● **TASK INSTRUCTIONS**
Across all the records, filter for lines with the word "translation" and copy them.

● **DATA FOR REVIEW**
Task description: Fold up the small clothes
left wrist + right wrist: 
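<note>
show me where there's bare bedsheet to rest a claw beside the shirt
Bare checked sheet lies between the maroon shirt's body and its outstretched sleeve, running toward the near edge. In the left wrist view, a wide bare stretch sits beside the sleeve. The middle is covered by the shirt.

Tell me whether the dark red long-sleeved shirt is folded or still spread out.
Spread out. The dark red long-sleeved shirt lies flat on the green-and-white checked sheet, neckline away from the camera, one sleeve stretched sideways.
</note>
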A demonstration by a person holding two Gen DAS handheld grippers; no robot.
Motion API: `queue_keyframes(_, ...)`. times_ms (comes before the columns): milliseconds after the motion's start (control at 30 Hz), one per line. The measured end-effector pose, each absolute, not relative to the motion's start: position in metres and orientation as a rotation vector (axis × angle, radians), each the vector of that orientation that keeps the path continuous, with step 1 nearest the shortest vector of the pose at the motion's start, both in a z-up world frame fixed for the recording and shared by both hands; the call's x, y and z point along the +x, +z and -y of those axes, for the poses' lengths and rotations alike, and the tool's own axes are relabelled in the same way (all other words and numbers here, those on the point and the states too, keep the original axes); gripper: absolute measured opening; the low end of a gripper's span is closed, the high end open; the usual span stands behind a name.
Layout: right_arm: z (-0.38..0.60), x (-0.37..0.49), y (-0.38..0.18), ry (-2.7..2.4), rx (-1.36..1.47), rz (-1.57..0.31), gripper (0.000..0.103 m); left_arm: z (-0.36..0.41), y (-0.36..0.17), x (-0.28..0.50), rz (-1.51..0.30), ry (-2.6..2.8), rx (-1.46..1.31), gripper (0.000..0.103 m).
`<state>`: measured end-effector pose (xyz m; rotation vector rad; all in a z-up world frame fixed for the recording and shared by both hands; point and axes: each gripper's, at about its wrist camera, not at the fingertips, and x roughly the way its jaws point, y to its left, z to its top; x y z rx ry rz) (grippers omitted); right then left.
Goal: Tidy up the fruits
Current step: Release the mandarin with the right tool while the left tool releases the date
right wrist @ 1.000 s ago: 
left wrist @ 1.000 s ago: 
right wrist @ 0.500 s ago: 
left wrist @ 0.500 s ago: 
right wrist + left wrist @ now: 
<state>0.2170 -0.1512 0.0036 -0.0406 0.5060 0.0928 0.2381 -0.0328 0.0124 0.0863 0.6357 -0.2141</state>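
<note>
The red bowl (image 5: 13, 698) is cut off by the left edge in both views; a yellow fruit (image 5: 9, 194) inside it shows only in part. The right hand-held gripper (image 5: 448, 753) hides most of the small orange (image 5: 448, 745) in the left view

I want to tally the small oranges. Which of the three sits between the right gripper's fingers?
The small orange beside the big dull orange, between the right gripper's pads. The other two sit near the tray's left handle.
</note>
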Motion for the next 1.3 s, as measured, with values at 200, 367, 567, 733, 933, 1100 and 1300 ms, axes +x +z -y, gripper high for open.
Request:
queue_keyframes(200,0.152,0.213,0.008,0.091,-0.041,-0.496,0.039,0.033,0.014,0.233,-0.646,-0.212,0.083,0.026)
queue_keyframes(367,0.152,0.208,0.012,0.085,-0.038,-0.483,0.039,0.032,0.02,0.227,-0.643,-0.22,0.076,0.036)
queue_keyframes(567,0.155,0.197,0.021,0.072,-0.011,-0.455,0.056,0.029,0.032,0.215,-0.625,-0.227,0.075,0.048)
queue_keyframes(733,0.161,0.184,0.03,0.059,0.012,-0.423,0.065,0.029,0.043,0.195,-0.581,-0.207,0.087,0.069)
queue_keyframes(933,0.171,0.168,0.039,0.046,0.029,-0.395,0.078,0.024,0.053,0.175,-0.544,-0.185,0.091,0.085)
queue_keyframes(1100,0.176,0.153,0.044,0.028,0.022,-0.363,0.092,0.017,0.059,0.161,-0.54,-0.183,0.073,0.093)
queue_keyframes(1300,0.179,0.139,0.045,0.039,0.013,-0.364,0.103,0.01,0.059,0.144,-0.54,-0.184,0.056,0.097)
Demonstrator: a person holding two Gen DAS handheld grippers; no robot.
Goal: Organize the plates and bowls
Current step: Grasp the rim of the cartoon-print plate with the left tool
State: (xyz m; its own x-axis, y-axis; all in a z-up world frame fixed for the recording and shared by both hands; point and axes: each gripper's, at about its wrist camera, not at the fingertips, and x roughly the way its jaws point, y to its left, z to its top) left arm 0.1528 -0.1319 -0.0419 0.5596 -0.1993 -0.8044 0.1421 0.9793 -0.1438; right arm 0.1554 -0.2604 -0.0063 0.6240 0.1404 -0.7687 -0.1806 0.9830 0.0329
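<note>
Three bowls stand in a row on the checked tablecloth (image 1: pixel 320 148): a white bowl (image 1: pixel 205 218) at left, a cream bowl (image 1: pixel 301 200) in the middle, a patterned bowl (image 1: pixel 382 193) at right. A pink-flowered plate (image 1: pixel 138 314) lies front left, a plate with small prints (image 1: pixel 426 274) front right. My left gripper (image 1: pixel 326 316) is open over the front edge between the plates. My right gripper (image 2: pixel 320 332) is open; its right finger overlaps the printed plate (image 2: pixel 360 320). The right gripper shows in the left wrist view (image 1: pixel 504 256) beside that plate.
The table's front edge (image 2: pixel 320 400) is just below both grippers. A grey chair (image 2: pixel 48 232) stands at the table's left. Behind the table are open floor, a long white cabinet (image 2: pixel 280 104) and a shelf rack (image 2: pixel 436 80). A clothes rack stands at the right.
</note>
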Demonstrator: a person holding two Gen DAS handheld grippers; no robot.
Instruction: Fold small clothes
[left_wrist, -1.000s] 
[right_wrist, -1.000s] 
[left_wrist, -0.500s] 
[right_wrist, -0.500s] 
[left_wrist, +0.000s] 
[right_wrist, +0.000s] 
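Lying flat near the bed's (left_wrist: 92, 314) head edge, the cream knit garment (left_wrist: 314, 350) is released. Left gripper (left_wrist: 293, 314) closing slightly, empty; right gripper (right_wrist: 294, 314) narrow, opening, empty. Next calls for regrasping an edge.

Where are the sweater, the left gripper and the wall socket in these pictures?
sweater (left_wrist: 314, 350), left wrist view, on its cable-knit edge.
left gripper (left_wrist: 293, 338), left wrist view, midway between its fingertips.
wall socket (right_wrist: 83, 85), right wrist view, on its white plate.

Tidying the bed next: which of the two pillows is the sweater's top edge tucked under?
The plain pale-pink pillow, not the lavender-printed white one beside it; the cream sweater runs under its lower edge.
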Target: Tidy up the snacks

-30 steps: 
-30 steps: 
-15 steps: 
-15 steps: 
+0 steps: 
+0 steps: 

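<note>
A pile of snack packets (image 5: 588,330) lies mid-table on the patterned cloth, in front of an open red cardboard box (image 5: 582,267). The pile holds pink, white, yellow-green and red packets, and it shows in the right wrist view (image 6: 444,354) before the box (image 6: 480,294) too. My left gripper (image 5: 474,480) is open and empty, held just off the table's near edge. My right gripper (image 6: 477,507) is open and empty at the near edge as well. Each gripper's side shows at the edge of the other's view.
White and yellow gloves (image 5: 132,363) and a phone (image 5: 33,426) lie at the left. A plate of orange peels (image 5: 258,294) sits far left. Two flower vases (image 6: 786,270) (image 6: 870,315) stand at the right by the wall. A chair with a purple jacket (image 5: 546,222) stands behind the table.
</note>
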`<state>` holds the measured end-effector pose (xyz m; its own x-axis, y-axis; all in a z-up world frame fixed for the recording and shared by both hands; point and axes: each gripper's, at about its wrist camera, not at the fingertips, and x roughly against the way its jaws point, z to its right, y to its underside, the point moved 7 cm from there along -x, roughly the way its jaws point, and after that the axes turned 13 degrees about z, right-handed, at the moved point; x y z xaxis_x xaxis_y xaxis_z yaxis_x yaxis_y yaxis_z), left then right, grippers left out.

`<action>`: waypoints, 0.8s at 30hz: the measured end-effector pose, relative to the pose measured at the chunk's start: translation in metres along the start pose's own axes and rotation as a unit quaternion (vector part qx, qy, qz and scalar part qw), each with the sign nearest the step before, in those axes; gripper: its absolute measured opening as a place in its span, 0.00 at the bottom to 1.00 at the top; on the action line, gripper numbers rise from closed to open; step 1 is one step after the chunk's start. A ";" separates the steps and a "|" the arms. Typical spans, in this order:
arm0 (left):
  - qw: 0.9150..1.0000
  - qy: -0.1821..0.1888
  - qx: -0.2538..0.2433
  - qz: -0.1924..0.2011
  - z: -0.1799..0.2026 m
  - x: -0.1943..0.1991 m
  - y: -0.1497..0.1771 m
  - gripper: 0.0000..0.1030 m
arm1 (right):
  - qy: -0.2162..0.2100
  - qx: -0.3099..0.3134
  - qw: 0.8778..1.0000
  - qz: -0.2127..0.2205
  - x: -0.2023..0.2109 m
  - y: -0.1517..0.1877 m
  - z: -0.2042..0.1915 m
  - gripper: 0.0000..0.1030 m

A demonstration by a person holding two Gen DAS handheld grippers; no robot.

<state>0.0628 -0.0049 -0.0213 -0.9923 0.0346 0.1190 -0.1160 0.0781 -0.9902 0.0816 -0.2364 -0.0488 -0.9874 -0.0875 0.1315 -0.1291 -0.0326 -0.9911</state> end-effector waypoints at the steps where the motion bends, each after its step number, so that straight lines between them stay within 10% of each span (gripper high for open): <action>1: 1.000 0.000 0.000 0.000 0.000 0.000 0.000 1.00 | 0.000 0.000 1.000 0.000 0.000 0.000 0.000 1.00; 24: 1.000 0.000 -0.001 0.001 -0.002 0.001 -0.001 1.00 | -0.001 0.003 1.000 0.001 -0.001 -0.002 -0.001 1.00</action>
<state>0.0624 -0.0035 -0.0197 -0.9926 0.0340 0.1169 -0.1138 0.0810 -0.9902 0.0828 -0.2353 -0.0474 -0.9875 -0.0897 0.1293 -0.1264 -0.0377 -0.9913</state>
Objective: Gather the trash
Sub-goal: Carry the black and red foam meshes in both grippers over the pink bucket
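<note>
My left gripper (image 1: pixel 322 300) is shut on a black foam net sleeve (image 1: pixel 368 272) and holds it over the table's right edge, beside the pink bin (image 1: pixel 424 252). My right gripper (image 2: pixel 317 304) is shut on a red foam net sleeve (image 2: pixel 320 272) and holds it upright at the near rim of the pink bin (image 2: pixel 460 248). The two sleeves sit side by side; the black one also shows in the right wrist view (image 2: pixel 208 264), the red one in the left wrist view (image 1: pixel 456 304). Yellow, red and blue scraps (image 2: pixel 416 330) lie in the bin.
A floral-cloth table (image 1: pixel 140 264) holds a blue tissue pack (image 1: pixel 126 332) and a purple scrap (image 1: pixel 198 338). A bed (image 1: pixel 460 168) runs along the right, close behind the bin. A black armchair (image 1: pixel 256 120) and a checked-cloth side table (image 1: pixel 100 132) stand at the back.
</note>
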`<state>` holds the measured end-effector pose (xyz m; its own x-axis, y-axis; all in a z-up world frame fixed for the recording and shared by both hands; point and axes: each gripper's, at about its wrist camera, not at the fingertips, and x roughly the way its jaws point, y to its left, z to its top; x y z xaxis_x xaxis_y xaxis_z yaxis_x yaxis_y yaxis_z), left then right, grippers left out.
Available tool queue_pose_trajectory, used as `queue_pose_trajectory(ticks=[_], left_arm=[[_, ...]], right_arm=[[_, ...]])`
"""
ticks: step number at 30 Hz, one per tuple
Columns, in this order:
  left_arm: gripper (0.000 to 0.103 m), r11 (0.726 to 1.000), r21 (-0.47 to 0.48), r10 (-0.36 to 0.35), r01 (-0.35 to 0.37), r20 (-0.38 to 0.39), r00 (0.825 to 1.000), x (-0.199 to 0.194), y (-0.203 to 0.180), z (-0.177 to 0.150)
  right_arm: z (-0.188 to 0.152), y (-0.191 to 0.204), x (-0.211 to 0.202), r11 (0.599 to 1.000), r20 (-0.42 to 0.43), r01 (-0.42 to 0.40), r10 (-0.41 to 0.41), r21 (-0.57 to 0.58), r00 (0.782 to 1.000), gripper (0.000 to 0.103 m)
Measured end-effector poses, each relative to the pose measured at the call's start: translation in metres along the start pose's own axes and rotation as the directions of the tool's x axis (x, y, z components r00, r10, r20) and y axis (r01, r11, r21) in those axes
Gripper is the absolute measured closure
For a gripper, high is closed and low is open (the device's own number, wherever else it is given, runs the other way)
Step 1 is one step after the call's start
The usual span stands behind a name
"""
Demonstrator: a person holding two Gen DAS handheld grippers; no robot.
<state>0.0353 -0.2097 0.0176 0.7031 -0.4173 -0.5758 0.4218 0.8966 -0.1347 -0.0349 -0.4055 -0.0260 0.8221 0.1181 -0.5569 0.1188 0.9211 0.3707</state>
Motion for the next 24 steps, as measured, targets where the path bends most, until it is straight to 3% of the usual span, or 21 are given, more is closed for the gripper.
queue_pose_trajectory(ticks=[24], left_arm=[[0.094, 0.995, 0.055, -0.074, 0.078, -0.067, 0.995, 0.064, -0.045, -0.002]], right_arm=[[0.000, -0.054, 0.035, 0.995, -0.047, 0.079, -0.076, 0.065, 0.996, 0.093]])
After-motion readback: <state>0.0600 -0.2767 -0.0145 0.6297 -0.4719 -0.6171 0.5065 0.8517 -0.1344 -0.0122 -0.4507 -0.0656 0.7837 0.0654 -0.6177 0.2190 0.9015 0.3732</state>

● **WORKED SOLUTION**
`<action>`: waypoints, 0.8s at 30hz: the measured end-effector pose, relative to the pose measured at the chunk's start: translation in metres along the start pose's own axes and rotation as a unit quaternion (vector part qx, qy, qz and scalar part qw), each with the sign nearest the step before, in those axes; gripper: its absolute measured opening as a place in its span, 0.00 at the bottom to 1.00 at the top; on the action line, gripper numbers rise from closed to open; step 1 is one step after the chunk's start. A ";" separates the steps and a "|" the arms. Typical spans, in this order:
Measured end-effector poses, each relative to the pose measured at the call's start: translation in metres along the start pose's own axes and rotation as the directions of the tool's x axis (x, y, z components r00, r10, r20) and y axis (r01, r11, r21) in those axes

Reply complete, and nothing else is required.